How to complete this task >> Both the line containing "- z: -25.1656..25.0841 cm" and the line containing "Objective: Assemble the" belong to the span. Output exactly that span from the listing below, and nothing outside it.

Data records >>

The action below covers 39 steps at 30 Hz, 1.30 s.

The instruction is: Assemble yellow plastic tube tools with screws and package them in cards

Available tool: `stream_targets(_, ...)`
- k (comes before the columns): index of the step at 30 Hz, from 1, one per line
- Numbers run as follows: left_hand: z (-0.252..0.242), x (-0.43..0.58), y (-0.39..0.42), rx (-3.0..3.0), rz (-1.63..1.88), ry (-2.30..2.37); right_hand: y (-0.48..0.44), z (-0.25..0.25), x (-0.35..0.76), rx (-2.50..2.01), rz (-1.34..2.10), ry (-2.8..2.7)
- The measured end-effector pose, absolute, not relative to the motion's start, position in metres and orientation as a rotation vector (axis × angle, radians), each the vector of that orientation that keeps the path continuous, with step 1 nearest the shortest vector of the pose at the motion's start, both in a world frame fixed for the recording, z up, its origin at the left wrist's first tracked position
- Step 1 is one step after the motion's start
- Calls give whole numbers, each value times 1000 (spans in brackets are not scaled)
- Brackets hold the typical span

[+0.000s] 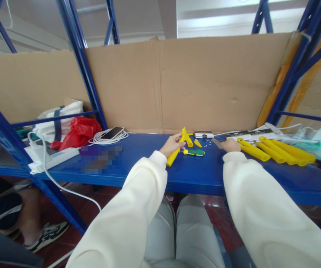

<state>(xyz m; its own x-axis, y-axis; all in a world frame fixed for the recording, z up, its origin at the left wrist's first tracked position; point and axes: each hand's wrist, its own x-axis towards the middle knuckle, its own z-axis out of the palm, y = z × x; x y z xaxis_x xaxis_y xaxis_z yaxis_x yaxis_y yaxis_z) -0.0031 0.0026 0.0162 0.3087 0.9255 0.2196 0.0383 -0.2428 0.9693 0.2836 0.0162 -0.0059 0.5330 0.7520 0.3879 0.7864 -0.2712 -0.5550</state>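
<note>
My left hand (170, 146) is closed around a yellow plastic handle-like tube (173, 157), which leans with its lower end toward the table's front edge. Just past my fingers lie another yellow piece (188, 139) and a small yellow scrap (197, 143). A green and yellow screwdriver (194, 152) rests to the right of the tube. My right hand (231, 145) grips a tool with a flat greyish blade (216, 143) pointing left; its handle is hidden in my fist. Tiny pale bits (209, 141) are scattered near the blade tip.
Several yellow tubes (277, 150) lie to the right on the blue table (143, 163). A small box (203, 134) stands at the back. Leftward are a phone (112, 133) on a coiled white cable, a red bag (79, 131) and a power strip (54, 159). Cardboard (205, 82) walls the rear.
</note>
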Motion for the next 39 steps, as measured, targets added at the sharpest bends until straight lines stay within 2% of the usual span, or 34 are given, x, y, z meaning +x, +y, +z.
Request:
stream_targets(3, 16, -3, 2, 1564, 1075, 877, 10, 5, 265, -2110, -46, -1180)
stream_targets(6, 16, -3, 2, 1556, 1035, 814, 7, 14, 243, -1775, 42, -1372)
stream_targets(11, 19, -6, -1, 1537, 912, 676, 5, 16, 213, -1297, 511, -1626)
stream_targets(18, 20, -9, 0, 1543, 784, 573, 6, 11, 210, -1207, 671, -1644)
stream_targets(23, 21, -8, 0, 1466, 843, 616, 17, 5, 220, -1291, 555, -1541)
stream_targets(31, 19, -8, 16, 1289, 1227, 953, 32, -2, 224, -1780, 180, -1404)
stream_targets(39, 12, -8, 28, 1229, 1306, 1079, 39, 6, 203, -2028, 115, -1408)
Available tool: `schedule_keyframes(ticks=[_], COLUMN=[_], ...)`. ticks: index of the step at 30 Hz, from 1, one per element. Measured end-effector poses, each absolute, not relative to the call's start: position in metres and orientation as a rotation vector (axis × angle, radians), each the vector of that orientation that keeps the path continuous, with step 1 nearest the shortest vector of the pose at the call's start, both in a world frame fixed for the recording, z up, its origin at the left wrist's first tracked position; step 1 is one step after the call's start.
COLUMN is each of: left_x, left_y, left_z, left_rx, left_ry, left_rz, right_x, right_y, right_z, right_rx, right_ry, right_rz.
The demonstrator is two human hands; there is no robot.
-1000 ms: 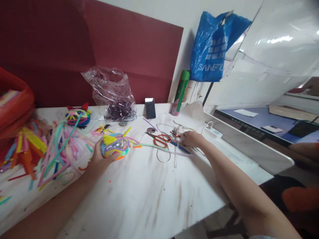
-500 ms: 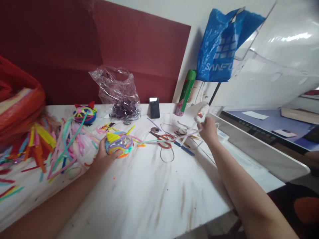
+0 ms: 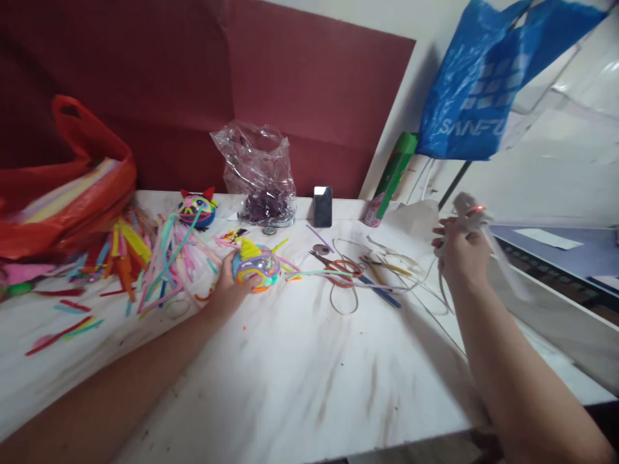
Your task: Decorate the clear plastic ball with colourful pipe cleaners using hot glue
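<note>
My left hand (image 3: 231, 283) is closed round a clear ball (image 3: 261, 267) trimmed with colourful pipe cleaners, a yellow cone-shaped horn on top, and keeps it at the tabletop. At the right, my right hand (image 3: 461, 248) grips a white hot glue gun (image 3: 469, 209), raised above the table's far right part. A red light glows on the gun, and a pale glue stick (image 3: 507, 267) juts out of it. Between the hands lie orange-handled scissors (image 3: 344, 272), pliers with yellow grips (image 3: 380, 274) and a blue stick-like tool (image 3: 380, 291), tangled among cords.
Loose pipe cleaners (image 3: 159, 264) are heaped at the left beside a red plastic bag (image 3: 116, 187). A finished-looking cat-faced ball (image 3: 197, 209), a clear bag of purple bits (image 3: 265, 203), a phone (image 3: 323, 207) and a green spray can (image 3: 391, 180) line the wall. A blue bag (image 3: 469, 96) hangs at right.
My right hand has lifted the glue gun off the cluttered area, up and to the right. The left hand still holds the ball. The view has swung a little to the left.
</note>
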State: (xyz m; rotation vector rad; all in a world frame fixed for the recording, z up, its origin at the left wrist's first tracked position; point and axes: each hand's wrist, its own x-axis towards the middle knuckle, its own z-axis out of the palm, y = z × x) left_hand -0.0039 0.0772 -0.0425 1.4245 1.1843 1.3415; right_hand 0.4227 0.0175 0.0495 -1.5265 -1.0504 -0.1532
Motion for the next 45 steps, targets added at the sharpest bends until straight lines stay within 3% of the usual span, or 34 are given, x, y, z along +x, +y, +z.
schedule_keyframes(ticks=[5, 9, 26, 45], left_x=[-0.004, 0.001, 0.007, 0.009], left_y=[0.067, 0.055, 0.050, 0.045], left_z=[-0.048, -0.049, -0.049, -0.046], left_rx=[1.722, 2.119, 2.375, 2.394], left_ry=[1.227, 1.198, 1.251, 1.294], left_rz=[1.425, 1.471, 1.414, 1.366], right_x=[0.317, 0.267, 0.232, 0.226], right_y=[-0.003, -0.029, -0.050, -0.049], right_z=[0.050, 0.026, -0.010, -0.001], right_rx=[-1.266, -1.189, -1.182, -1.208], right_ry=[-1.382, -1.896, -2.109, -2.170], right_rz=[0.410, 0.564, 0.248, 0.265])
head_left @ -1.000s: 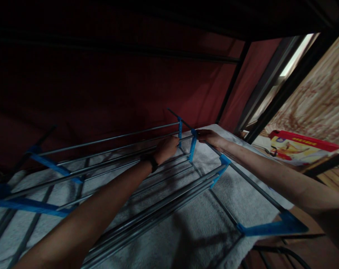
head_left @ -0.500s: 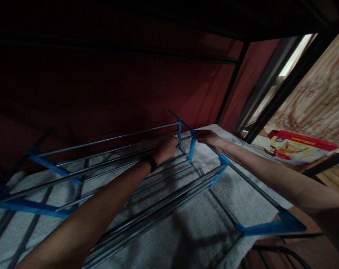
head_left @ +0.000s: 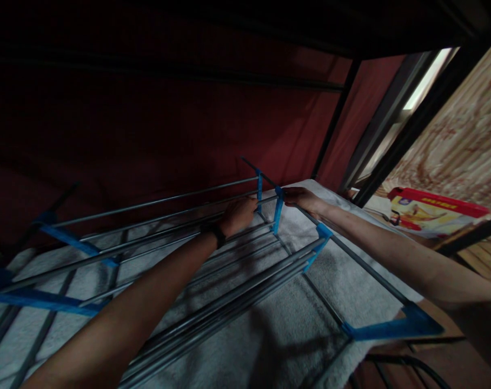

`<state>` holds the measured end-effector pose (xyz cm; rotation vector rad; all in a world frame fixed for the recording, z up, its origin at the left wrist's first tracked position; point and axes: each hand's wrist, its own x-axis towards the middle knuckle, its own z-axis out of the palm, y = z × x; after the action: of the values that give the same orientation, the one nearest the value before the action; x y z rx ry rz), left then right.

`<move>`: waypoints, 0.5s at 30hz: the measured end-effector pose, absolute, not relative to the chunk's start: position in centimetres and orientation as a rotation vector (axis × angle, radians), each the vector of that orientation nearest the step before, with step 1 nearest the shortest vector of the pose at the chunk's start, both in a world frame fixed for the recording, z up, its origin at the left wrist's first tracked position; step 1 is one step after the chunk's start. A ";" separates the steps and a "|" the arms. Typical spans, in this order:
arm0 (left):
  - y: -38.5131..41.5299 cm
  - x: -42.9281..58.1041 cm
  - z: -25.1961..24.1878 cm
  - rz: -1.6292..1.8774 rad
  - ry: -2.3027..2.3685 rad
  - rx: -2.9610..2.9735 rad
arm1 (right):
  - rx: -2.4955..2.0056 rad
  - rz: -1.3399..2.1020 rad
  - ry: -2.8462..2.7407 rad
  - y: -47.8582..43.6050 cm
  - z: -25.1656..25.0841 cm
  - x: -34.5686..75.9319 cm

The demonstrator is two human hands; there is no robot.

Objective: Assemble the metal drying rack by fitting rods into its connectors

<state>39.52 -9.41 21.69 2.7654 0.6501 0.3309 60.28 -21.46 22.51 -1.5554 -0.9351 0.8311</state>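
A rack of grey metal tubes joined by blue plastic brackets lies across the middle. My left hand, with a dark band at the wrist, is closed round a tube near its right end. Just right of it, my right hand has its fingers against the end frame beside an upper blue bracket, closed on the frame's tube. Two more blue brackets hold the tubes at the left end.
A grey-white fabric lies under the rack. Behind stands a dark red wall with black metal bars. A red and yellow box is at the right, near a patterned curtain. Black curved bars show at the lower right.
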 end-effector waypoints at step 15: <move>-9.1 39.4 21.4 0.400 0.565 2.848 | -1.561 0.808 -0.912 -21.3 22.1 60.5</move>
<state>39.44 -9.11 21.38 2.8482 0.5655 0.3998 60.49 -21.27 22.08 -1.5609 -0.9119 0.8077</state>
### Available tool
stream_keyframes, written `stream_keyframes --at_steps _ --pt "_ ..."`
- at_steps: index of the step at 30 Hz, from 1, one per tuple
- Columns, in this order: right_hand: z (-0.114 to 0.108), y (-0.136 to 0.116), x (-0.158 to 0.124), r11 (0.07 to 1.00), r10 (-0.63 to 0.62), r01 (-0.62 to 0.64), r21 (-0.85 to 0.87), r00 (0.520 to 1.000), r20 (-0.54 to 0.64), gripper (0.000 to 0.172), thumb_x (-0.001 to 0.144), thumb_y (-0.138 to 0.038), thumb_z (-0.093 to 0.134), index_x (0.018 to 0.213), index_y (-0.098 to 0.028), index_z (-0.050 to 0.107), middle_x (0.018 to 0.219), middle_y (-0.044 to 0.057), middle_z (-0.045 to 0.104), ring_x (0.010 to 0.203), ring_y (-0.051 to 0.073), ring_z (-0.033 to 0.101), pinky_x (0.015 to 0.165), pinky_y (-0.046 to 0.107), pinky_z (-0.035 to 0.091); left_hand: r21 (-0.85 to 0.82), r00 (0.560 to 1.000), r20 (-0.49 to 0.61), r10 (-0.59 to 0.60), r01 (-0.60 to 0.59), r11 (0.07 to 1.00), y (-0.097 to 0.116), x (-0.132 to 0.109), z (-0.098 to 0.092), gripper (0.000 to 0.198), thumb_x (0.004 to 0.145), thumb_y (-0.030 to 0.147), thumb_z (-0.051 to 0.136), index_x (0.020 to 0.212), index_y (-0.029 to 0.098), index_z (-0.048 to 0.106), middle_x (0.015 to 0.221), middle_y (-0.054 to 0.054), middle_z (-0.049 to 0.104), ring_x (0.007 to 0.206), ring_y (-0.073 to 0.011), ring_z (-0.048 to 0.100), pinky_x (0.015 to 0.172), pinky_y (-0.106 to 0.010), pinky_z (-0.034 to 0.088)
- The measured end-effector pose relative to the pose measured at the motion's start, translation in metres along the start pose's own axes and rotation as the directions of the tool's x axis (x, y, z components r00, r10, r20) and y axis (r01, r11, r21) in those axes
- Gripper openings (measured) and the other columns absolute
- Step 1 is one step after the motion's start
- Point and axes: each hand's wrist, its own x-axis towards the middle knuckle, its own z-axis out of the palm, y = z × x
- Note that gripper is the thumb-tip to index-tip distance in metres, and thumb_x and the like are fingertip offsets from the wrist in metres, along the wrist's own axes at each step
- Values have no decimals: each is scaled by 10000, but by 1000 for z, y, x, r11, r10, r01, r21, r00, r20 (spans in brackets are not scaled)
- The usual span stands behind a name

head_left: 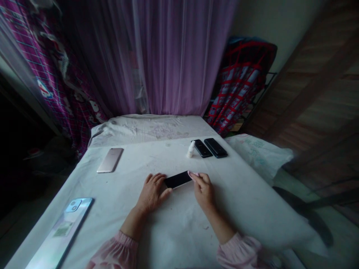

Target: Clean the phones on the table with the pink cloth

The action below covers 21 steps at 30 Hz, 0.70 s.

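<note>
A black smartphone (178, 179) lies flat on the white-covered table (134, 220), held at both ends. My left hand (153, 192) grips its left end with the thumb along the edge. My right hand (203, 188) pinches its right end between the fingertips. Beyond them, a small white spray bottle (190, 149) stands beside a pair of dark phones (209, 148). A rose-gold phone (110, 160) lies face up to the left. A larger phone with a pale blue back (60, 233) lies near the left edge, its camera bump showing.
The table's left edge drops to a dark floor. A rumpled white cloth (146, 130) covers the far end, with a sheer purple curtain (174, 56) behind. A white cloth (258, 157) and wooden panelling (316, 104) lie to the right, and a red-patterned fabric (238, 86) hangs beyond.
</note>
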Motion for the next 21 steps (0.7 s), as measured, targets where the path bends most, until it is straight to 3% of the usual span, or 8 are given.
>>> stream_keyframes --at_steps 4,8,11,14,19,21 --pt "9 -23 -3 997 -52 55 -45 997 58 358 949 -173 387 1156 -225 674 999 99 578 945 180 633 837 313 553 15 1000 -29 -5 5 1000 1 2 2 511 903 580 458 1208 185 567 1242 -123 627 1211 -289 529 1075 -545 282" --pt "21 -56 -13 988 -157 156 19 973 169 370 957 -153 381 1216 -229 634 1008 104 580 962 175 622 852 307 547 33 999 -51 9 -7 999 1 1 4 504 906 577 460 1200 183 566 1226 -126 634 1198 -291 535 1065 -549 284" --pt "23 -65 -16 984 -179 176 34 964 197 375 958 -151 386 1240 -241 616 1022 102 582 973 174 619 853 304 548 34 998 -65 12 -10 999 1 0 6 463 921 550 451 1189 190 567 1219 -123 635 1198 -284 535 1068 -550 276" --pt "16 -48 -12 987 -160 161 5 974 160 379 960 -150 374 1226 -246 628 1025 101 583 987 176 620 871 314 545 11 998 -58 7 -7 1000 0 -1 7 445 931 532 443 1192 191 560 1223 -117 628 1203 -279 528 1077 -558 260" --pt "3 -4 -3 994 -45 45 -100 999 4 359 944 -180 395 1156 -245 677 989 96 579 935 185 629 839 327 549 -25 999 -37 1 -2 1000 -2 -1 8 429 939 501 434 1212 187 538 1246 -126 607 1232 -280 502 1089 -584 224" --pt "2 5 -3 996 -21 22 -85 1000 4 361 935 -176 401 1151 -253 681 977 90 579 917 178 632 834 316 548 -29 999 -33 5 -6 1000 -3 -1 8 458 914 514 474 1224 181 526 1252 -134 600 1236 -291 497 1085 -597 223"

Exercise answer >>
  - z: -25.1656..25.0841 cm
  - x: -34.5686..75.9319 cm

The demonstrator is two human hands; there is no robot.

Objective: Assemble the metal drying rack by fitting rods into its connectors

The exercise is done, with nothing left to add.